BCAT1 inhibits crotonate-related epigenetic modulation of metabolic genes in tumor-associated macrophages to counter immunosuppression
Zhang Weizhi, Liang Shuhang, Han Sitao, Zha Qingrui, Sun Linmao, Tao Shengwei, Zhang Yunguang, Chu Junhui, Chu Qi, Zhang Ning, Ma Kun, Liu Yufeng, Cui Tianming, Gu Xuetian, Cheng Cheng, Guo Xinyu, Fu
Journal:Nature Communications
IF:18.1
DOI:10.1038/s41467-026-72814-w
PMID:
Published:2026-05-11
research field:肿瘤微环境癌症免疫学免疫代谢免疫治疗分子肿瘤学表观遗传学
Abstract
The heterogeneous and immunosuppressive tumor microenvironment (TME) in hepatocellular carcinoma (HCC) contributes to poor immunotherapy responses. Tumor-associated macrophages (TAM) are central to the immunosuppressive TME, but how metabolic programs regulate TAM pro-tumorigenic functions remain incompletely understood.
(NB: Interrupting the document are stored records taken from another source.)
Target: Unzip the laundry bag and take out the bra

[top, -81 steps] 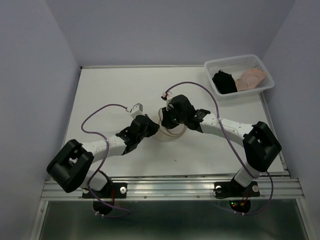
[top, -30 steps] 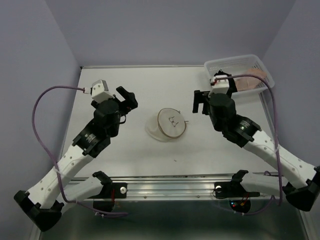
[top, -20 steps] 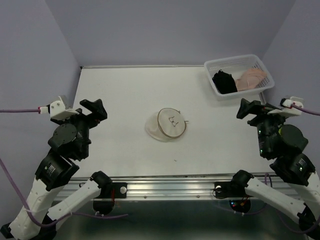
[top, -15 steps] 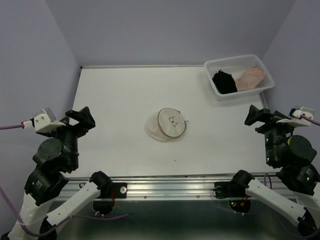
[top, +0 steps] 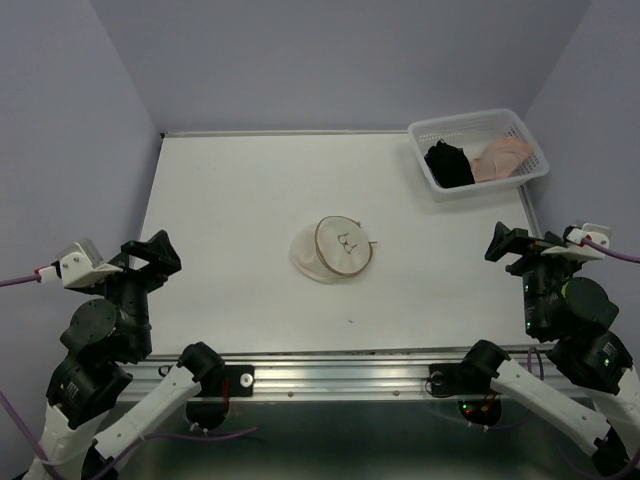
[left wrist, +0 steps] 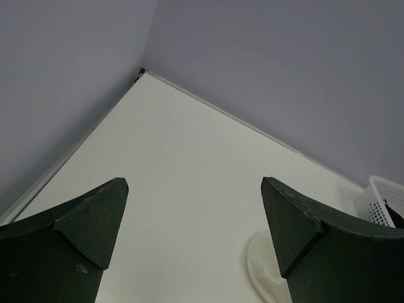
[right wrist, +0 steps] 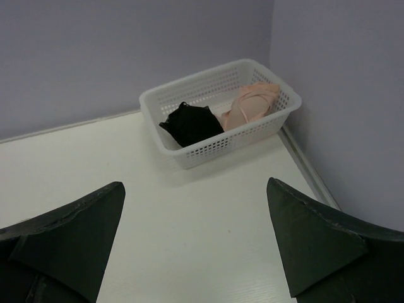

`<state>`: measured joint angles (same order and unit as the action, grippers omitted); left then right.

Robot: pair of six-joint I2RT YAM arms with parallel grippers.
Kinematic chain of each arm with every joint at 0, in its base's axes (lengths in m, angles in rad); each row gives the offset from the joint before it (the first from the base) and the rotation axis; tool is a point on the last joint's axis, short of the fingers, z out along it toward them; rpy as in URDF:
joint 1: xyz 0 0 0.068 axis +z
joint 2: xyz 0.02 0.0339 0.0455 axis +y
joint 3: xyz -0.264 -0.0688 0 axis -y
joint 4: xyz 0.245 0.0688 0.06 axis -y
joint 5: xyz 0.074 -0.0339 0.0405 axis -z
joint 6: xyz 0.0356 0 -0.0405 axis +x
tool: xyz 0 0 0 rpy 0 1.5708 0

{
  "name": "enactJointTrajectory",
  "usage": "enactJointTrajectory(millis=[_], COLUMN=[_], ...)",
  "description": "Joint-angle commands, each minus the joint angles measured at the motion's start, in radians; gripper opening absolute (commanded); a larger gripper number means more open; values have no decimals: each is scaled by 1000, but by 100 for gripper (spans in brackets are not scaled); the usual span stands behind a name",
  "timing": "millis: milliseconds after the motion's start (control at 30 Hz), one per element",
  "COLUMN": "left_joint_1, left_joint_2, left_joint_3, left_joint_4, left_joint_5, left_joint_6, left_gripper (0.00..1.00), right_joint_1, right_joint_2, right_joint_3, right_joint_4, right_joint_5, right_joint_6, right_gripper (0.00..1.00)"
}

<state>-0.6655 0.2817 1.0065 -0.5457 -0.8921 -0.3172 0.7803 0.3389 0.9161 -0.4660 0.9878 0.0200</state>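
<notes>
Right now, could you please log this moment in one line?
left gripper open, empty | right gripper open, empty | laundry bag mid-table, untouched | basket far-right corner

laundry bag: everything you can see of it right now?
The laundry bag is a small round pouch of translucent white mesh with a tan-brown ring rim. A small dark mark sits inside the ring, and white mesh bulges past the rim on its left. It lies near the middle of the table, alone; nothing but the table touches it. Whether the zip is open cannot be told. The left wrist view catches only its pale edge.
</notes>
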Motion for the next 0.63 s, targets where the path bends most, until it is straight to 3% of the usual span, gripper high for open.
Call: enactJointTrajectory(millis=[0, 600], left_joint_1=[3, 3], left_joint_2=[30, 45], left_joint_3=[-12, -51], left_joint_4=[-16, 30], left_joint_5=[-19, -11], left_joint_6=[-26, 1], left_gripper=[99, 99], right_joint_1=[5, 5], right_joint_2=[28, 49], right_joint_3=[-3, -19], right_joint_4=[44, 110], right_joint_5=[5, -35], right_joint_6=[-40, -75], right_gripper=[100, 100])
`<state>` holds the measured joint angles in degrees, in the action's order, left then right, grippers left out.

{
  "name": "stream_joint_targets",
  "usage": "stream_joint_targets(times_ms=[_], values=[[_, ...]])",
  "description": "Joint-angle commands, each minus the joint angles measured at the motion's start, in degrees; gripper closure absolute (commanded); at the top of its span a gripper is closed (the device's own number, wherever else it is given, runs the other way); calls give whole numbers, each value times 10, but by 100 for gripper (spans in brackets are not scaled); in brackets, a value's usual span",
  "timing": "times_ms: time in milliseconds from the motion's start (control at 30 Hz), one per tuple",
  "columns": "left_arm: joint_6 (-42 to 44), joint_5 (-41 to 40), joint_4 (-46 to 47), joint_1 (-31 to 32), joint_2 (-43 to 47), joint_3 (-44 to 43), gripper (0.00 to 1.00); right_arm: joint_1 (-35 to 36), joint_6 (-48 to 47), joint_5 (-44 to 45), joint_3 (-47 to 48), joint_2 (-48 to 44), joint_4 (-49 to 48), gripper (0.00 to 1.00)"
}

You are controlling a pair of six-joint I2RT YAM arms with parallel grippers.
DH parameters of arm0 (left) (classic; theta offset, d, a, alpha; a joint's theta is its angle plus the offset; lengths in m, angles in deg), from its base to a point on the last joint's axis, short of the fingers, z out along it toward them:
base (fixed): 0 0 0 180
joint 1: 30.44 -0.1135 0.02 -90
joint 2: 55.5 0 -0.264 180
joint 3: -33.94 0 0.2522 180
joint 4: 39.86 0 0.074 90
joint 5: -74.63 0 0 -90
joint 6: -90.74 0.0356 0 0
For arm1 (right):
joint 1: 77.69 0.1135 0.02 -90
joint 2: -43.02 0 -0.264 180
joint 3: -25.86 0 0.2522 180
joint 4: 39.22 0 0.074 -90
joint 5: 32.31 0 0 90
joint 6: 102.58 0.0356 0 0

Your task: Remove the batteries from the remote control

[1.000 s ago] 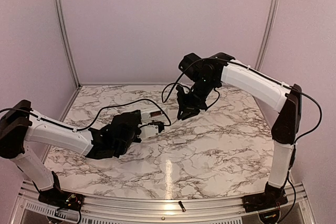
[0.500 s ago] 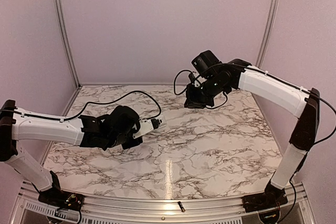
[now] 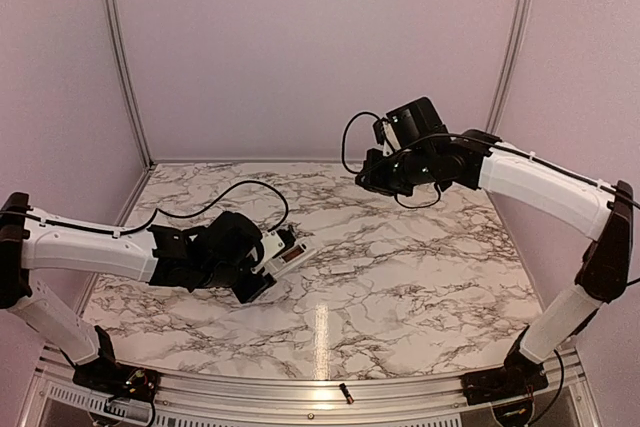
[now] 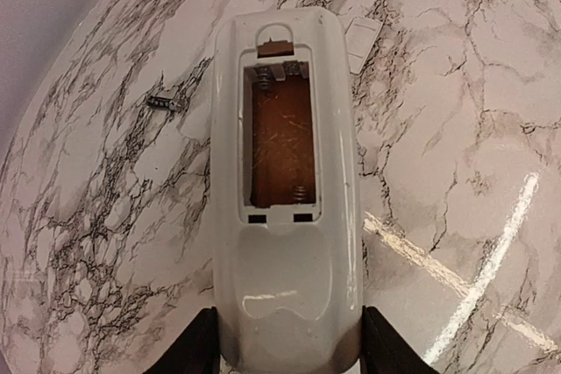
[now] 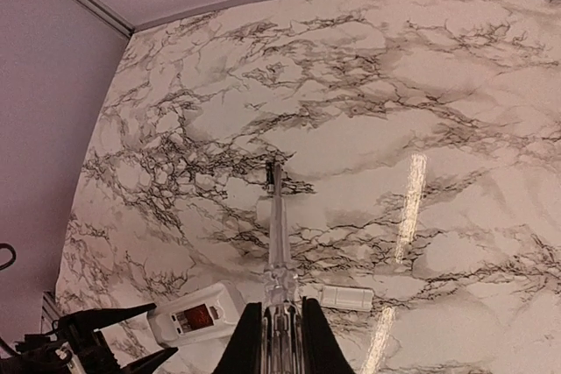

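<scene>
Left claw (image 4: 289, 345) around glossy, rounded remote control (image 4: 282, 291)

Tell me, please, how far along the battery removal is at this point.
Done: the remote control shows an open, empty compartment with bare springs; its cover and one battery lie on the table, and another small dark cylinder, probably the second, sits at the near edge. In hand: the left gripper holds the remote. Left: apparently just putting it down.
</scene>
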<state>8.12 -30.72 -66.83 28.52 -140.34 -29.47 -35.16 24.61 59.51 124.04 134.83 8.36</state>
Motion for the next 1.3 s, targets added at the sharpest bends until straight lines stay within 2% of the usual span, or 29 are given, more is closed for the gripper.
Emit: stream_joint_targets(times_ms=[0,200,467,800,933,1000,1267], values=[[-102,19,18,-3,-3,26,100,3,-20,54,-22,-57,-85,100],[-163,29,40,-5,-18,59,100,12,-58,98,-56,-102,-131,100],[-200,32,53,-20,-55,77,98,33,-119,154,-64,-134,-173,100],[-224,37,68,-28,-81,86,90,35,-114,179,-98,-177,-168,100],[-229,37,69,-28,-83,85,78,35,-118,188,-108,-190,-166,100],[-234,38,70,-28,-83,86,67,35,-120,191,-111,-194,-165,100],[-242,43,77,-28,-66,90,37,35,-126,196,-122,-207,-165,100]])
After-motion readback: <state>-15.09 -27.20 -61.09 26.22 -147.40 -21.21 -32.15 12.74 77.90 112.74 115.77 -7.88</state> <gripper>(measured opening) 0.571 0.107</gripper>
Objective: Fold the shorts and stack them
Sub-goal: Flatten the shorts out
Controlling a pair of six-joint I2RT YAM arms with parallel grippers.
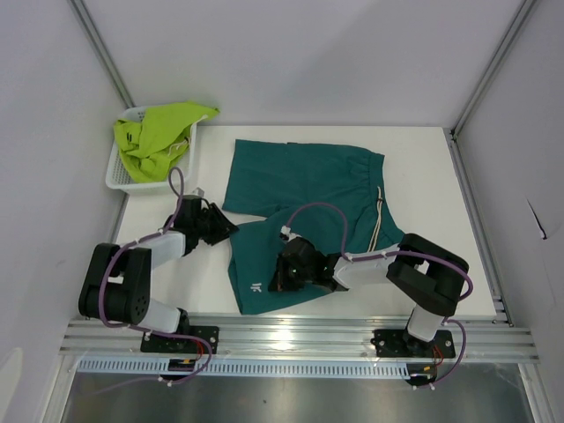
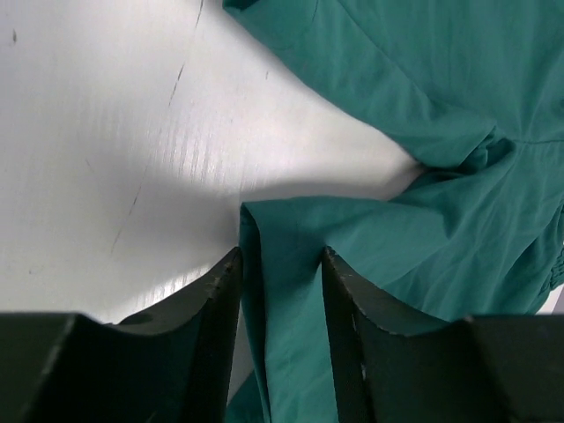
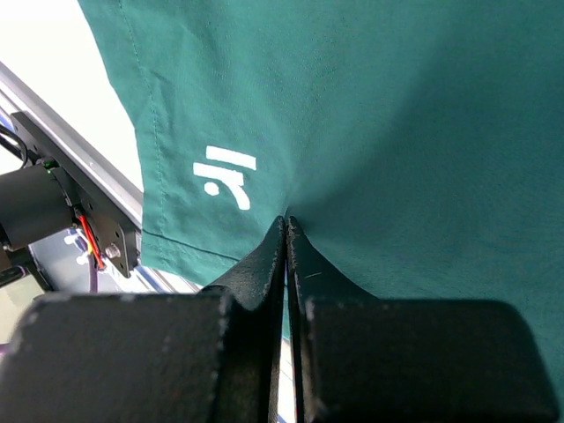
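Observation:
The dark teal shorts (image 1: pixel 300 176) lie spread on the white table (image 1: pixel 176 282), their pale drawstring (image 1: pixel 379 216) on the right. My left gripper (image 1: pixel 222 226) is open at the left edge of the near leg. In the left wrist view a folded corner of teal cloth (image 2: pixel 291 300) lies between its fingers, around the gripper (image 2: pixel 280 251). My right gripper (image 1: pixel 277 278) is shut on the near leg's fabric (image 3: pixel 397 106); the cloth puckers at the gripper (image 3: pixel 286 218), next to a white logo (image 3: pixel 225 172). The lime shorts (image 1: pixel 159 132) lie heaped in the basket.
The white mesh basket (image 1: pixel 119 181) stands at the table's far left corner. Grey walls close in left, right and back. The aluminium rail (image 1: pixel 300 335) carrying the arm bases runs along the near edge, close to the shorts' hem.

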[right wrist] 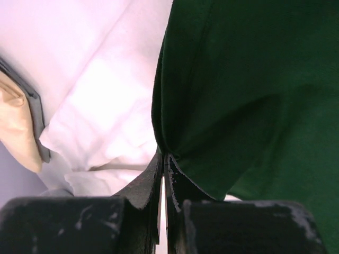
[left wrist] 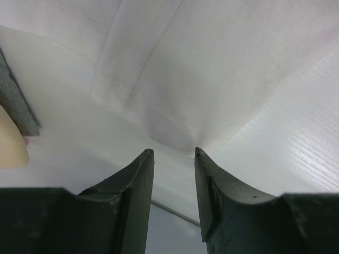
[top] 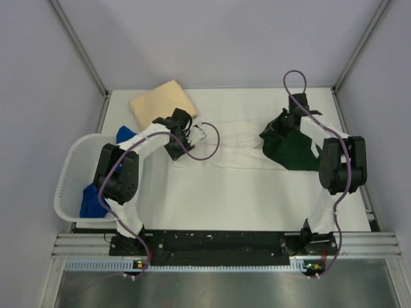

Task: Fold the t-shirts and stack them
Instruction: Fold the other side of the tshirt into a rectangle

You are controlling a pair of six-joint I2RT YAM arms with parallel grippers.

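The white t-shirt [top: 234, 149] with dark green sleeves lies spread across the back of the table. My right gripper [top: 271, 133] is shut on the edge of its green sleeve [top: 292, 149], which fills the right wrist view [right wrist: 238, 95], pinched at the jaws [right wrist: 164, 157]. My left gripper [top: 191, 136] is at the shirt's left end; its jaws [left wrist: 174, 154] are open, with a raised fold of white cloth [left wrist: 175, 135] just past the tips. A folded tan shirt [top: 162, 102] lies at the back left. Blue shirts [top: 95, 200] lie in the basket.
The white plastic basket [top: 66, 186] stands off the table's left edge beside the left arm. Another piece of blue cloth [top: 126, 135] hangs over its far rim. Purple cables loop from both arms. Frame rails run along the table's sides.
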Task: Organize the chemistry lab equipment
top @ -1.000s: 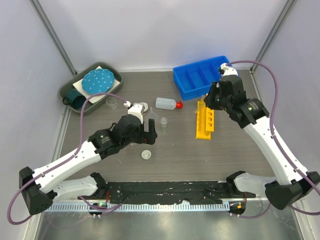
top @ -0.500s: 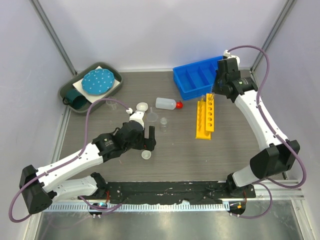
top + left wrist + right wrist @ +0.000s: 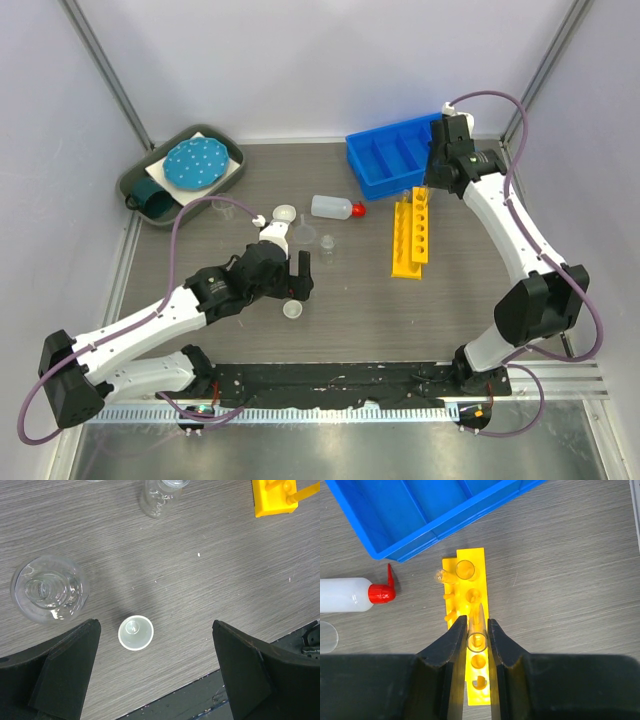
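Note:
My right gripper [image 3: 478,630] is shut on a clear glass tube [image 3: 478,625] and holds it upright over a hole of the yellow rack [image 3: 470,582]. In the top view this gripper [image 3: 427,190] sits over the rack's [image 3: 410,245] far end, beside the blue bin [image 3: 400,152]. My left gripper [image 3: 155,670] is open and empty above the table. A small white dish [image 3: 135,632] lies between its fingers, close to the left one. The top view shows this gripper [image 3: 299,277] just above that dish [image 3: 292,309].
A clear glass funnel [image 3: 49,588], a small beaker [image 3: 160,497] and the red-capped bottle [image 3: 332,208] stand mid-table. Another white dish [image 3: 285,213] and a beaker [image 3: 222,207] lie further left. The dark green tray [image 3: 135,180] is at the back left.
My right arm has swung back and up, bringing the tube over the rack's far end. My left gripper has moved nearer and right, over the small white dish.

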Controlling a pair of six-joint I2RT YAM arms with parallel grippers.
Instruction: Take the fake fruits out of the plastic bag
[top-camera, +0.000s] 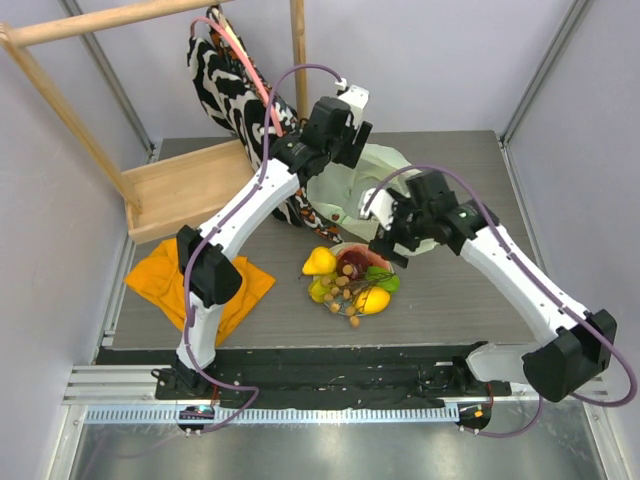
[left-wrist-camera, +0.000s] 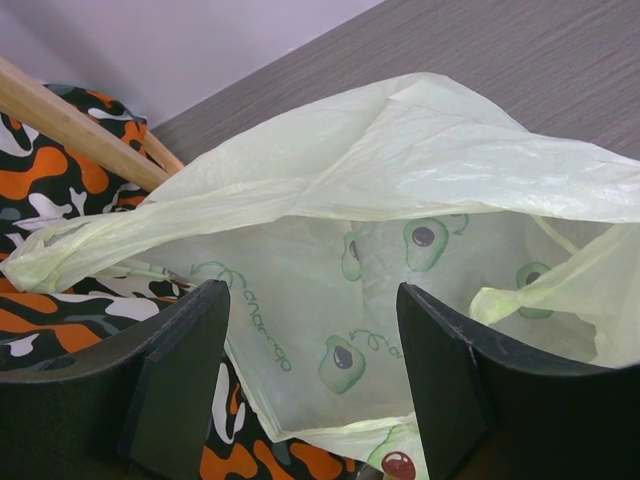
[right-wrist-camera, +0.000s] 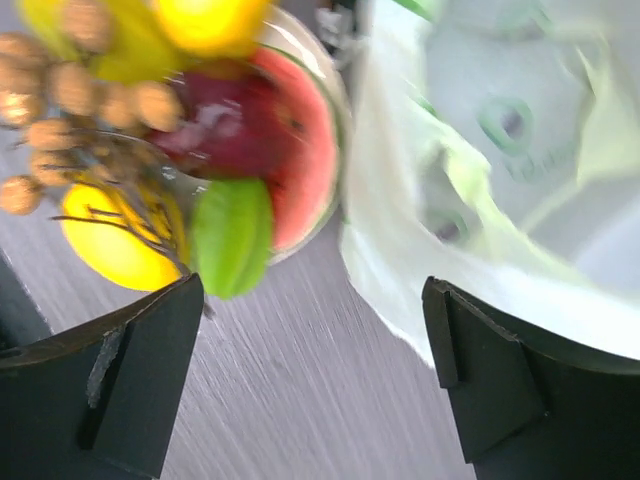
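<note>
Small glossy plastic fruits (top-camera: 348, 280) sit heaped on the grey bench (top-camera: 450, 300), just beside the crinkly pale-green plastic bag (top-camera: 375, 180). Bag interior looks empty. Left end effector (left-wrist-camera: 312, 300) spread apart at the bag, right end effector (right-wrist-camera: 312, 290) also apart, holding nothing. I'd call it basically done

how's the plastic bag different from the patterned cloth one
The plastic bag is pale green and translucent; the cloth bag is opaque with a bold black-and-white pattern. The plastic bag lies crumpled on the table; the cloth bag hangs off the wooden rack. Both are limp.
</note>
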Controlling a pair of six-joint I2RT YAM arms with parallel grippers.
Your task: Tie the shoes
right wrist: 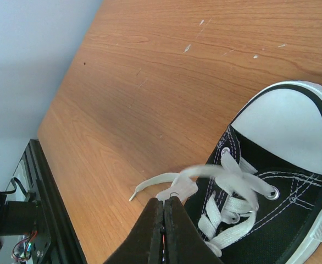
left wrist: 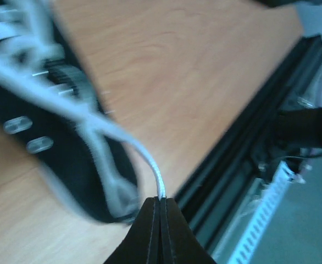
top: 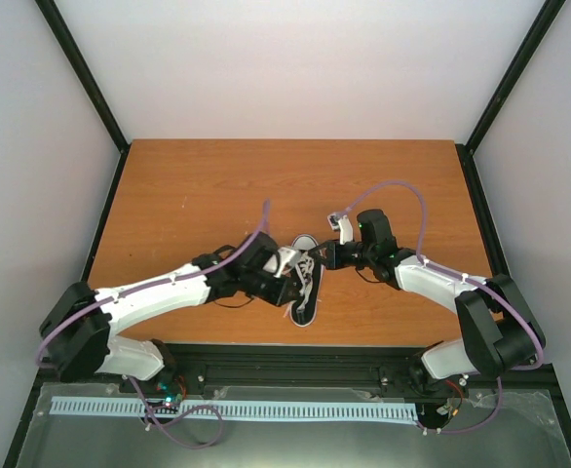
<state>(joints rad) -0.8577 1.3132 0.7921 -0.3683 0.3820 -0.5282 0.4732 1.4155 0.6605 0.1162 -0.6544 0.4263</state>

Here, we identify branched-chain amino acid transaminase 1 (BCAT1) as a metabolic checkpoint in TAMs constraining tumor progression. Compared with wild-type TAMs, BCAT1-deficient TAMs have increased intracellular crotonate, as well as enhanced histone H3 lysine 14 crotonylation, upregulated lipid metabolism genes and an immunosuppressive phenotype. In HCC mouse models, BCAT1-deficient TAMs aggravate tumor burden and suppress CD8 + T cell-mediated antitumor immunity, while myeloid-specific BCAT1 overexpression or adoptive transfer of BCAT1 + macrophages stimulates the antitumor immune response and improves anti-PD1 therapy responses. In summary, our data support a BCAT1-mediated regulation of crotonate-dependent epigenetic modulation of immunosuppressive TAMs in HCC, and indicate BCAT1 + macrophages as an adjuvant treatment for enhancing immune checkpoint blockade therapy.